Each line below should be copied exactly as it stands.
..............................
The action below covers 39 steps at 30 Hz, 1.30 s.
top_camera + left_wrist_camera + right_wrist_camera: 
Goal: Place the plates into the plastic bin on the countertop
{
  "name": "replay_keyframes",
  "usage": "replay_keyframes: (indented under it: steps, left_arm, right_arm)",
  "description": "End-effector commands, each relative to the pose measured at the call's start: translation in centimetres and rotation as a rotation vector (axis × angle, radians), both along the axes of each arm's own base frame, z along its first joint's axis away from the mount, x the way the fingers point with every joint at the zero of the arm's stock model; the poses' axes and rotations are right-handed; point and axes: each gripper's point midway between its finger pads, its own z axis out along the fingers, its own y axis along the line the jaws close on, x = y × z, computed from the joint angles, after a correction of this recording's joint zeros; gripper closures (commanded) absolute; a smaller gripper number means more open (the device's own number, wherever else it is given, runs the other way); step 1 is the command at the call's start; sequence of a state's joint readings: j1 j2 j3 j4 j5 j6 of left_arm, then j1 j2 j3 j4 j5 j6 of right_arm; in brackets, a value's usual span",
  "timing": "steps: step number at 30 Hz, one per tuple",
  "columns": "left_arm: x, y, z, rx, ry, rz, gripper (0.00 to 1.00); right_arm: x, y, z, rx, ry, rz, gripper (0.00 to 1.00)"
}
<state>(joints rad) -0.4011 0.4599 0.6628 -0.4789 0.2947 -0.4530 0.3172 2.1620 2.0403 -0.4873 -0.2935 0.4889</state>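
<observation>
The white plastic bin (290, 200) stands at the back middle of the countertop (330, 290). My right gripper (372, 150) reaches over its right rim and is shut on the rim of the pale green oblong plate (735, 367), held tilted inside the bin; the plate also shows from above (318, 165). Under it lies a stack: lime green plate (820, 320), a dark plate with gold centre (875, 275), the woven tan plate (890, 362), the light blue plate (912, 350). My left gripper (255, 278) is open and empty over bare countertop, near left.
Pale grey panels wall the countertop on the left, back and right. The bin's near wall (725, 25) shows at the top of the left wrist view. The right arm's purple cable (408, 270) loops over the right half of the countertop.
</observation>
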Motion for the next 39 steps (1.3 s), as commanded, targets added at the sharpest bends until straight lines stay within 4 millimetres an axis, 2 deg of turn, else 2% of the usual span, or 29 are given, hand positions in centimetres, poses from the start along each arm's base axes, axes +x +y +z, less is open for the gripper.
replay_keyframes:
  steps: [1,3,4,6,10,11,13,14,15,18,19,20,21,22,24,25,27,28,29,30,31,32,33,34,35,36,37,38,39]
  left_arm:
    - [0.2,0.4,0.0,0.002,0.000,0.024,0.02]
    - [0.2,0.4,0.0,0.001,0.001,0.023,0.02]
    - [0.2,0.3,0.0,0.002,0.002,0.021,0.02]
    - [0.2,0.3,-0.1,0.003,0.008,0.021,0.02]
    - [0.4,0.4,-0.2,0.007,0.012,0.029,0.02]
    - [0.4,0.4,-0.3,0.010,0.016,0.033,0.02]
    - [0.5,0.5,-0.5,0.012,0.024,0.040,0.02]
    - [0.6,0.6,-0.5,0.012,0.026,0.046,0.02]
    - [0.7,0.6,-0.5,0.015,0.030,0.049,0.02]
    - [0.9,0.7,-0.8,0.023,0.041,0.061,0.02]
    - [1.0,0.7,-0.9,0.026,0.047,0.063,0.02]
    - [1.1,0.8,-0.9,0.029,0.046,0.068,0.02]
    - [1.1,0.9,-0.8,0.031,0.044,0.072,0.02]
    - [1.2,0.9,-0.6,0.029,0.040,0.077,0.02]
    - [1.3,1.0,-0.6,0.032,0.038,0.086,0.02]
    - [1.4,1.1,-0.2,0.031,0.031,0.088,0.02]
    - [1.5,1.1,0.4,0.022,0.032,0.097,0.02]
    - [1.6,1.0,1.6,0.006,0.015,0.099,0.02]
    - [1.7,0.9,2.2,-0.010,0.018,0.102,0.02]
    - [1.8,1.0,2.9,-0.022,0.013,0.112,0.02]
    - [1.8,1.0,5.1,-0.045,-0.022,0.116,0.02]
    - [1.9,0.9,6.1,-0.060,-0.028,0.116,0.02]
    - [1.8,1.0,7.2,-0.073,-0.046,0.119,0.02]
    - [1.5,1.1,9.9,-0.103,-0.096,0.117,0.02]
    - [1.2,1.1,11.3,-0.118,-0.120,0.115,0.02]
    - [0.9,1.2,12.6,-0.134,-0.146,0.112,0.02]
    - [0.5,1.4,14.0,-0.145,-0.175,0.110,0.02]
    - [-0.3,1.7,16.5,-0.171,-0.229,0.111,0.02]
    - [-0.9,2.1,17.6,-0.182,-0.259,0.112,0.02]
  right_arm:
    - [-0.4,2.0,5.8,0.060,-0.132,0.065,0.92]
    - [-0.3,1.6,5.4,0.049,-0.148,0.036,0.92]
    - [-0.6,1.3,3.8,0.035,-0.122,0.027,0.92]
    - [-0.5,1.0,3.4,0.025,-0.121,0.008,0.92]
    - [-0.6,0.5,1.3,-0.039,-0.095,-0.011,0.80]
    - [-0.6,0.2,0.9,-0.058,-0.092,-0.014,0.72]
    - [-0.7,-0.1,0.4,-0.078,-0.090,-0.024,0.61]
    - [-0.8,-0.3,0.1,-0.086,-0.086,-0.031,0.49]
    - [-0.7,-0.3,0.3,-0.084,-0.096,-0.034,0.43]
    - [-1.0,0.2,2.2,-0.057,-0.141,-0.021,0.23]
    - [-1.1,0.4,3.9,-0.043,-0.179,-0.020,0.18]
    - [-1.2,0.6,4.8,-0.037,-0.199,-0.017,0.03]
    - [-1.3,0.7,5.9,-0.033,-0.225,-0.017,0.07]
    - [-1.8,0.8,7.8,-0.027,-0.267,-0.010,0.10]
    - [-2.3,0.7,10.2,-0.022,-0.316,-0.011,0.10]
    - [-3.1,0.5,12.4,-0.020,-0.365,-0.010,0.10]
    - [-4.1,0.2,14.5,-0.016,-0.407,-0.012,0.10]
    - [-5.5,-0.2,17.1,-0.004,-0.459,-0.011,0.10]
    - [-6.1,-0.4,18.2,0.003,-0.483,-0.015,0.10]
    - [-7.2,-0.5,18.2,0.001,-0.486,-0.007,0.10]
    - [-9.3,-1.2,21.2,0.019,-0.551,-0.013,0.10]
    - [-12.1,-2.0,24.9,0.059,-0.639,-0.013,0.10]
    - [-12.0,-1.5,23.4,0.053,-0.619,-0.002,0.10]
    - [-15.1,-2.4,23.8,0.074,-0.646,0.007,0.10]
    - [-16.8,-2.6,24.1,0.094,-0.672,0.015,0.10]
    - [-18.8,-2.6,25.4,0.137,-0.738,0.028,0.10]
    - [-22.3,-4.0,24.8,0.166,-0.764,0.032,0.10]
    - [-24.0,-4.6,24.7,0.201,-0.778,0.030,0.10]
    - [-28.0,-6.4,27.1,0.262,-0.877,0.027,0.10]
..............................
**Result below**
The action below covers 39 steps at 30 Hz, 1.30 s.
top_camera + left_wrist_camera + right_wrist_camera: 
Goal: Place the plates into the plastic bin on the countertop
{
  "name": "replay_keyframes",
  "usage": "replay_keyframes: (indented under it: steps, left_arm, right_arm)",
  "description": "End-effector commands, each relative to the pose measured at the call's start: translation in centimetres and rotation as a rotation vector (axis × angle, radians), both along the axes of each arm's own base frame, z along its first joint's axis away from the mount, x the way the fingers point with every joint at the zero of the arm's stock model; the poses' axes and rotations are right-handed; point and axes: each gripper's point midway between its finger pads, its own z axis out along the fingers, its own y axis along the line the jaws close on, x = y × z, computed from the joint angles, after a correction of this recording's joint zeros; gripper closures (commanded) absolute; a smaller gripper number means more open (the device's own number, wherever else it is given, runs the other way); step 1 is the command at the call's start; sequence of a state's joint readings: j1 j2 j3 j4 j5 j6 of left_arm, then j1 j2 j3 j4 j5 j6 of right_arm; in brackets, a value's usual span",
  "timing": "steps: step number at 30 Hz, one per tuple",
  "columns": "left_arm: x, y, z, rx, ry, rz, gripper (0.00 to 1.00); right_arm: x, y, z, rx, ry, rz, gripper (0.00 to 1.00)"
}
<state>(joints rad) -0.4011 0.4599 0.6628 -0.4789 0.2947 -0.4530 0.3172 2.1620 2.0403 -0.4873 -0.2935 0.4889</state>
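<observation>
The white plastic bin (290, 200) stands at the back middle of the countertop (330, 290). My right gripper (372, 150) reaches over its right rim and is shut on the rim of the pale green oblong plate (735, 367), held tilted inside the bin; the plate also shows from above (318, 165). Under it lies a stack: lime green plate (820, 320), a dark plate with gold centre (875, 275), the woven tan plate (890, 362), the light blue plate (912, 350). My left gripper (255, 278) is open and empty over bare countertop, near left.
Pale grey panels wall the countertop on the left, back and right. The bin's near wall (725, 25) shows at the top of the left wrist view. The right arm's purple cable (408, 270) loops over the right half of the countertop.
</observation>
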Motion for the next 39 steps (1.3 s), as commanded, targets added at the sharpest bends until straight lines stay within 4 millimetres an axis, 2 deg of turn, else 2% of the usual span, or 29 are given, hand positions in centimetres, poses from the start along each arm's base axes, axes +x +y +z, less is open for the gripper.
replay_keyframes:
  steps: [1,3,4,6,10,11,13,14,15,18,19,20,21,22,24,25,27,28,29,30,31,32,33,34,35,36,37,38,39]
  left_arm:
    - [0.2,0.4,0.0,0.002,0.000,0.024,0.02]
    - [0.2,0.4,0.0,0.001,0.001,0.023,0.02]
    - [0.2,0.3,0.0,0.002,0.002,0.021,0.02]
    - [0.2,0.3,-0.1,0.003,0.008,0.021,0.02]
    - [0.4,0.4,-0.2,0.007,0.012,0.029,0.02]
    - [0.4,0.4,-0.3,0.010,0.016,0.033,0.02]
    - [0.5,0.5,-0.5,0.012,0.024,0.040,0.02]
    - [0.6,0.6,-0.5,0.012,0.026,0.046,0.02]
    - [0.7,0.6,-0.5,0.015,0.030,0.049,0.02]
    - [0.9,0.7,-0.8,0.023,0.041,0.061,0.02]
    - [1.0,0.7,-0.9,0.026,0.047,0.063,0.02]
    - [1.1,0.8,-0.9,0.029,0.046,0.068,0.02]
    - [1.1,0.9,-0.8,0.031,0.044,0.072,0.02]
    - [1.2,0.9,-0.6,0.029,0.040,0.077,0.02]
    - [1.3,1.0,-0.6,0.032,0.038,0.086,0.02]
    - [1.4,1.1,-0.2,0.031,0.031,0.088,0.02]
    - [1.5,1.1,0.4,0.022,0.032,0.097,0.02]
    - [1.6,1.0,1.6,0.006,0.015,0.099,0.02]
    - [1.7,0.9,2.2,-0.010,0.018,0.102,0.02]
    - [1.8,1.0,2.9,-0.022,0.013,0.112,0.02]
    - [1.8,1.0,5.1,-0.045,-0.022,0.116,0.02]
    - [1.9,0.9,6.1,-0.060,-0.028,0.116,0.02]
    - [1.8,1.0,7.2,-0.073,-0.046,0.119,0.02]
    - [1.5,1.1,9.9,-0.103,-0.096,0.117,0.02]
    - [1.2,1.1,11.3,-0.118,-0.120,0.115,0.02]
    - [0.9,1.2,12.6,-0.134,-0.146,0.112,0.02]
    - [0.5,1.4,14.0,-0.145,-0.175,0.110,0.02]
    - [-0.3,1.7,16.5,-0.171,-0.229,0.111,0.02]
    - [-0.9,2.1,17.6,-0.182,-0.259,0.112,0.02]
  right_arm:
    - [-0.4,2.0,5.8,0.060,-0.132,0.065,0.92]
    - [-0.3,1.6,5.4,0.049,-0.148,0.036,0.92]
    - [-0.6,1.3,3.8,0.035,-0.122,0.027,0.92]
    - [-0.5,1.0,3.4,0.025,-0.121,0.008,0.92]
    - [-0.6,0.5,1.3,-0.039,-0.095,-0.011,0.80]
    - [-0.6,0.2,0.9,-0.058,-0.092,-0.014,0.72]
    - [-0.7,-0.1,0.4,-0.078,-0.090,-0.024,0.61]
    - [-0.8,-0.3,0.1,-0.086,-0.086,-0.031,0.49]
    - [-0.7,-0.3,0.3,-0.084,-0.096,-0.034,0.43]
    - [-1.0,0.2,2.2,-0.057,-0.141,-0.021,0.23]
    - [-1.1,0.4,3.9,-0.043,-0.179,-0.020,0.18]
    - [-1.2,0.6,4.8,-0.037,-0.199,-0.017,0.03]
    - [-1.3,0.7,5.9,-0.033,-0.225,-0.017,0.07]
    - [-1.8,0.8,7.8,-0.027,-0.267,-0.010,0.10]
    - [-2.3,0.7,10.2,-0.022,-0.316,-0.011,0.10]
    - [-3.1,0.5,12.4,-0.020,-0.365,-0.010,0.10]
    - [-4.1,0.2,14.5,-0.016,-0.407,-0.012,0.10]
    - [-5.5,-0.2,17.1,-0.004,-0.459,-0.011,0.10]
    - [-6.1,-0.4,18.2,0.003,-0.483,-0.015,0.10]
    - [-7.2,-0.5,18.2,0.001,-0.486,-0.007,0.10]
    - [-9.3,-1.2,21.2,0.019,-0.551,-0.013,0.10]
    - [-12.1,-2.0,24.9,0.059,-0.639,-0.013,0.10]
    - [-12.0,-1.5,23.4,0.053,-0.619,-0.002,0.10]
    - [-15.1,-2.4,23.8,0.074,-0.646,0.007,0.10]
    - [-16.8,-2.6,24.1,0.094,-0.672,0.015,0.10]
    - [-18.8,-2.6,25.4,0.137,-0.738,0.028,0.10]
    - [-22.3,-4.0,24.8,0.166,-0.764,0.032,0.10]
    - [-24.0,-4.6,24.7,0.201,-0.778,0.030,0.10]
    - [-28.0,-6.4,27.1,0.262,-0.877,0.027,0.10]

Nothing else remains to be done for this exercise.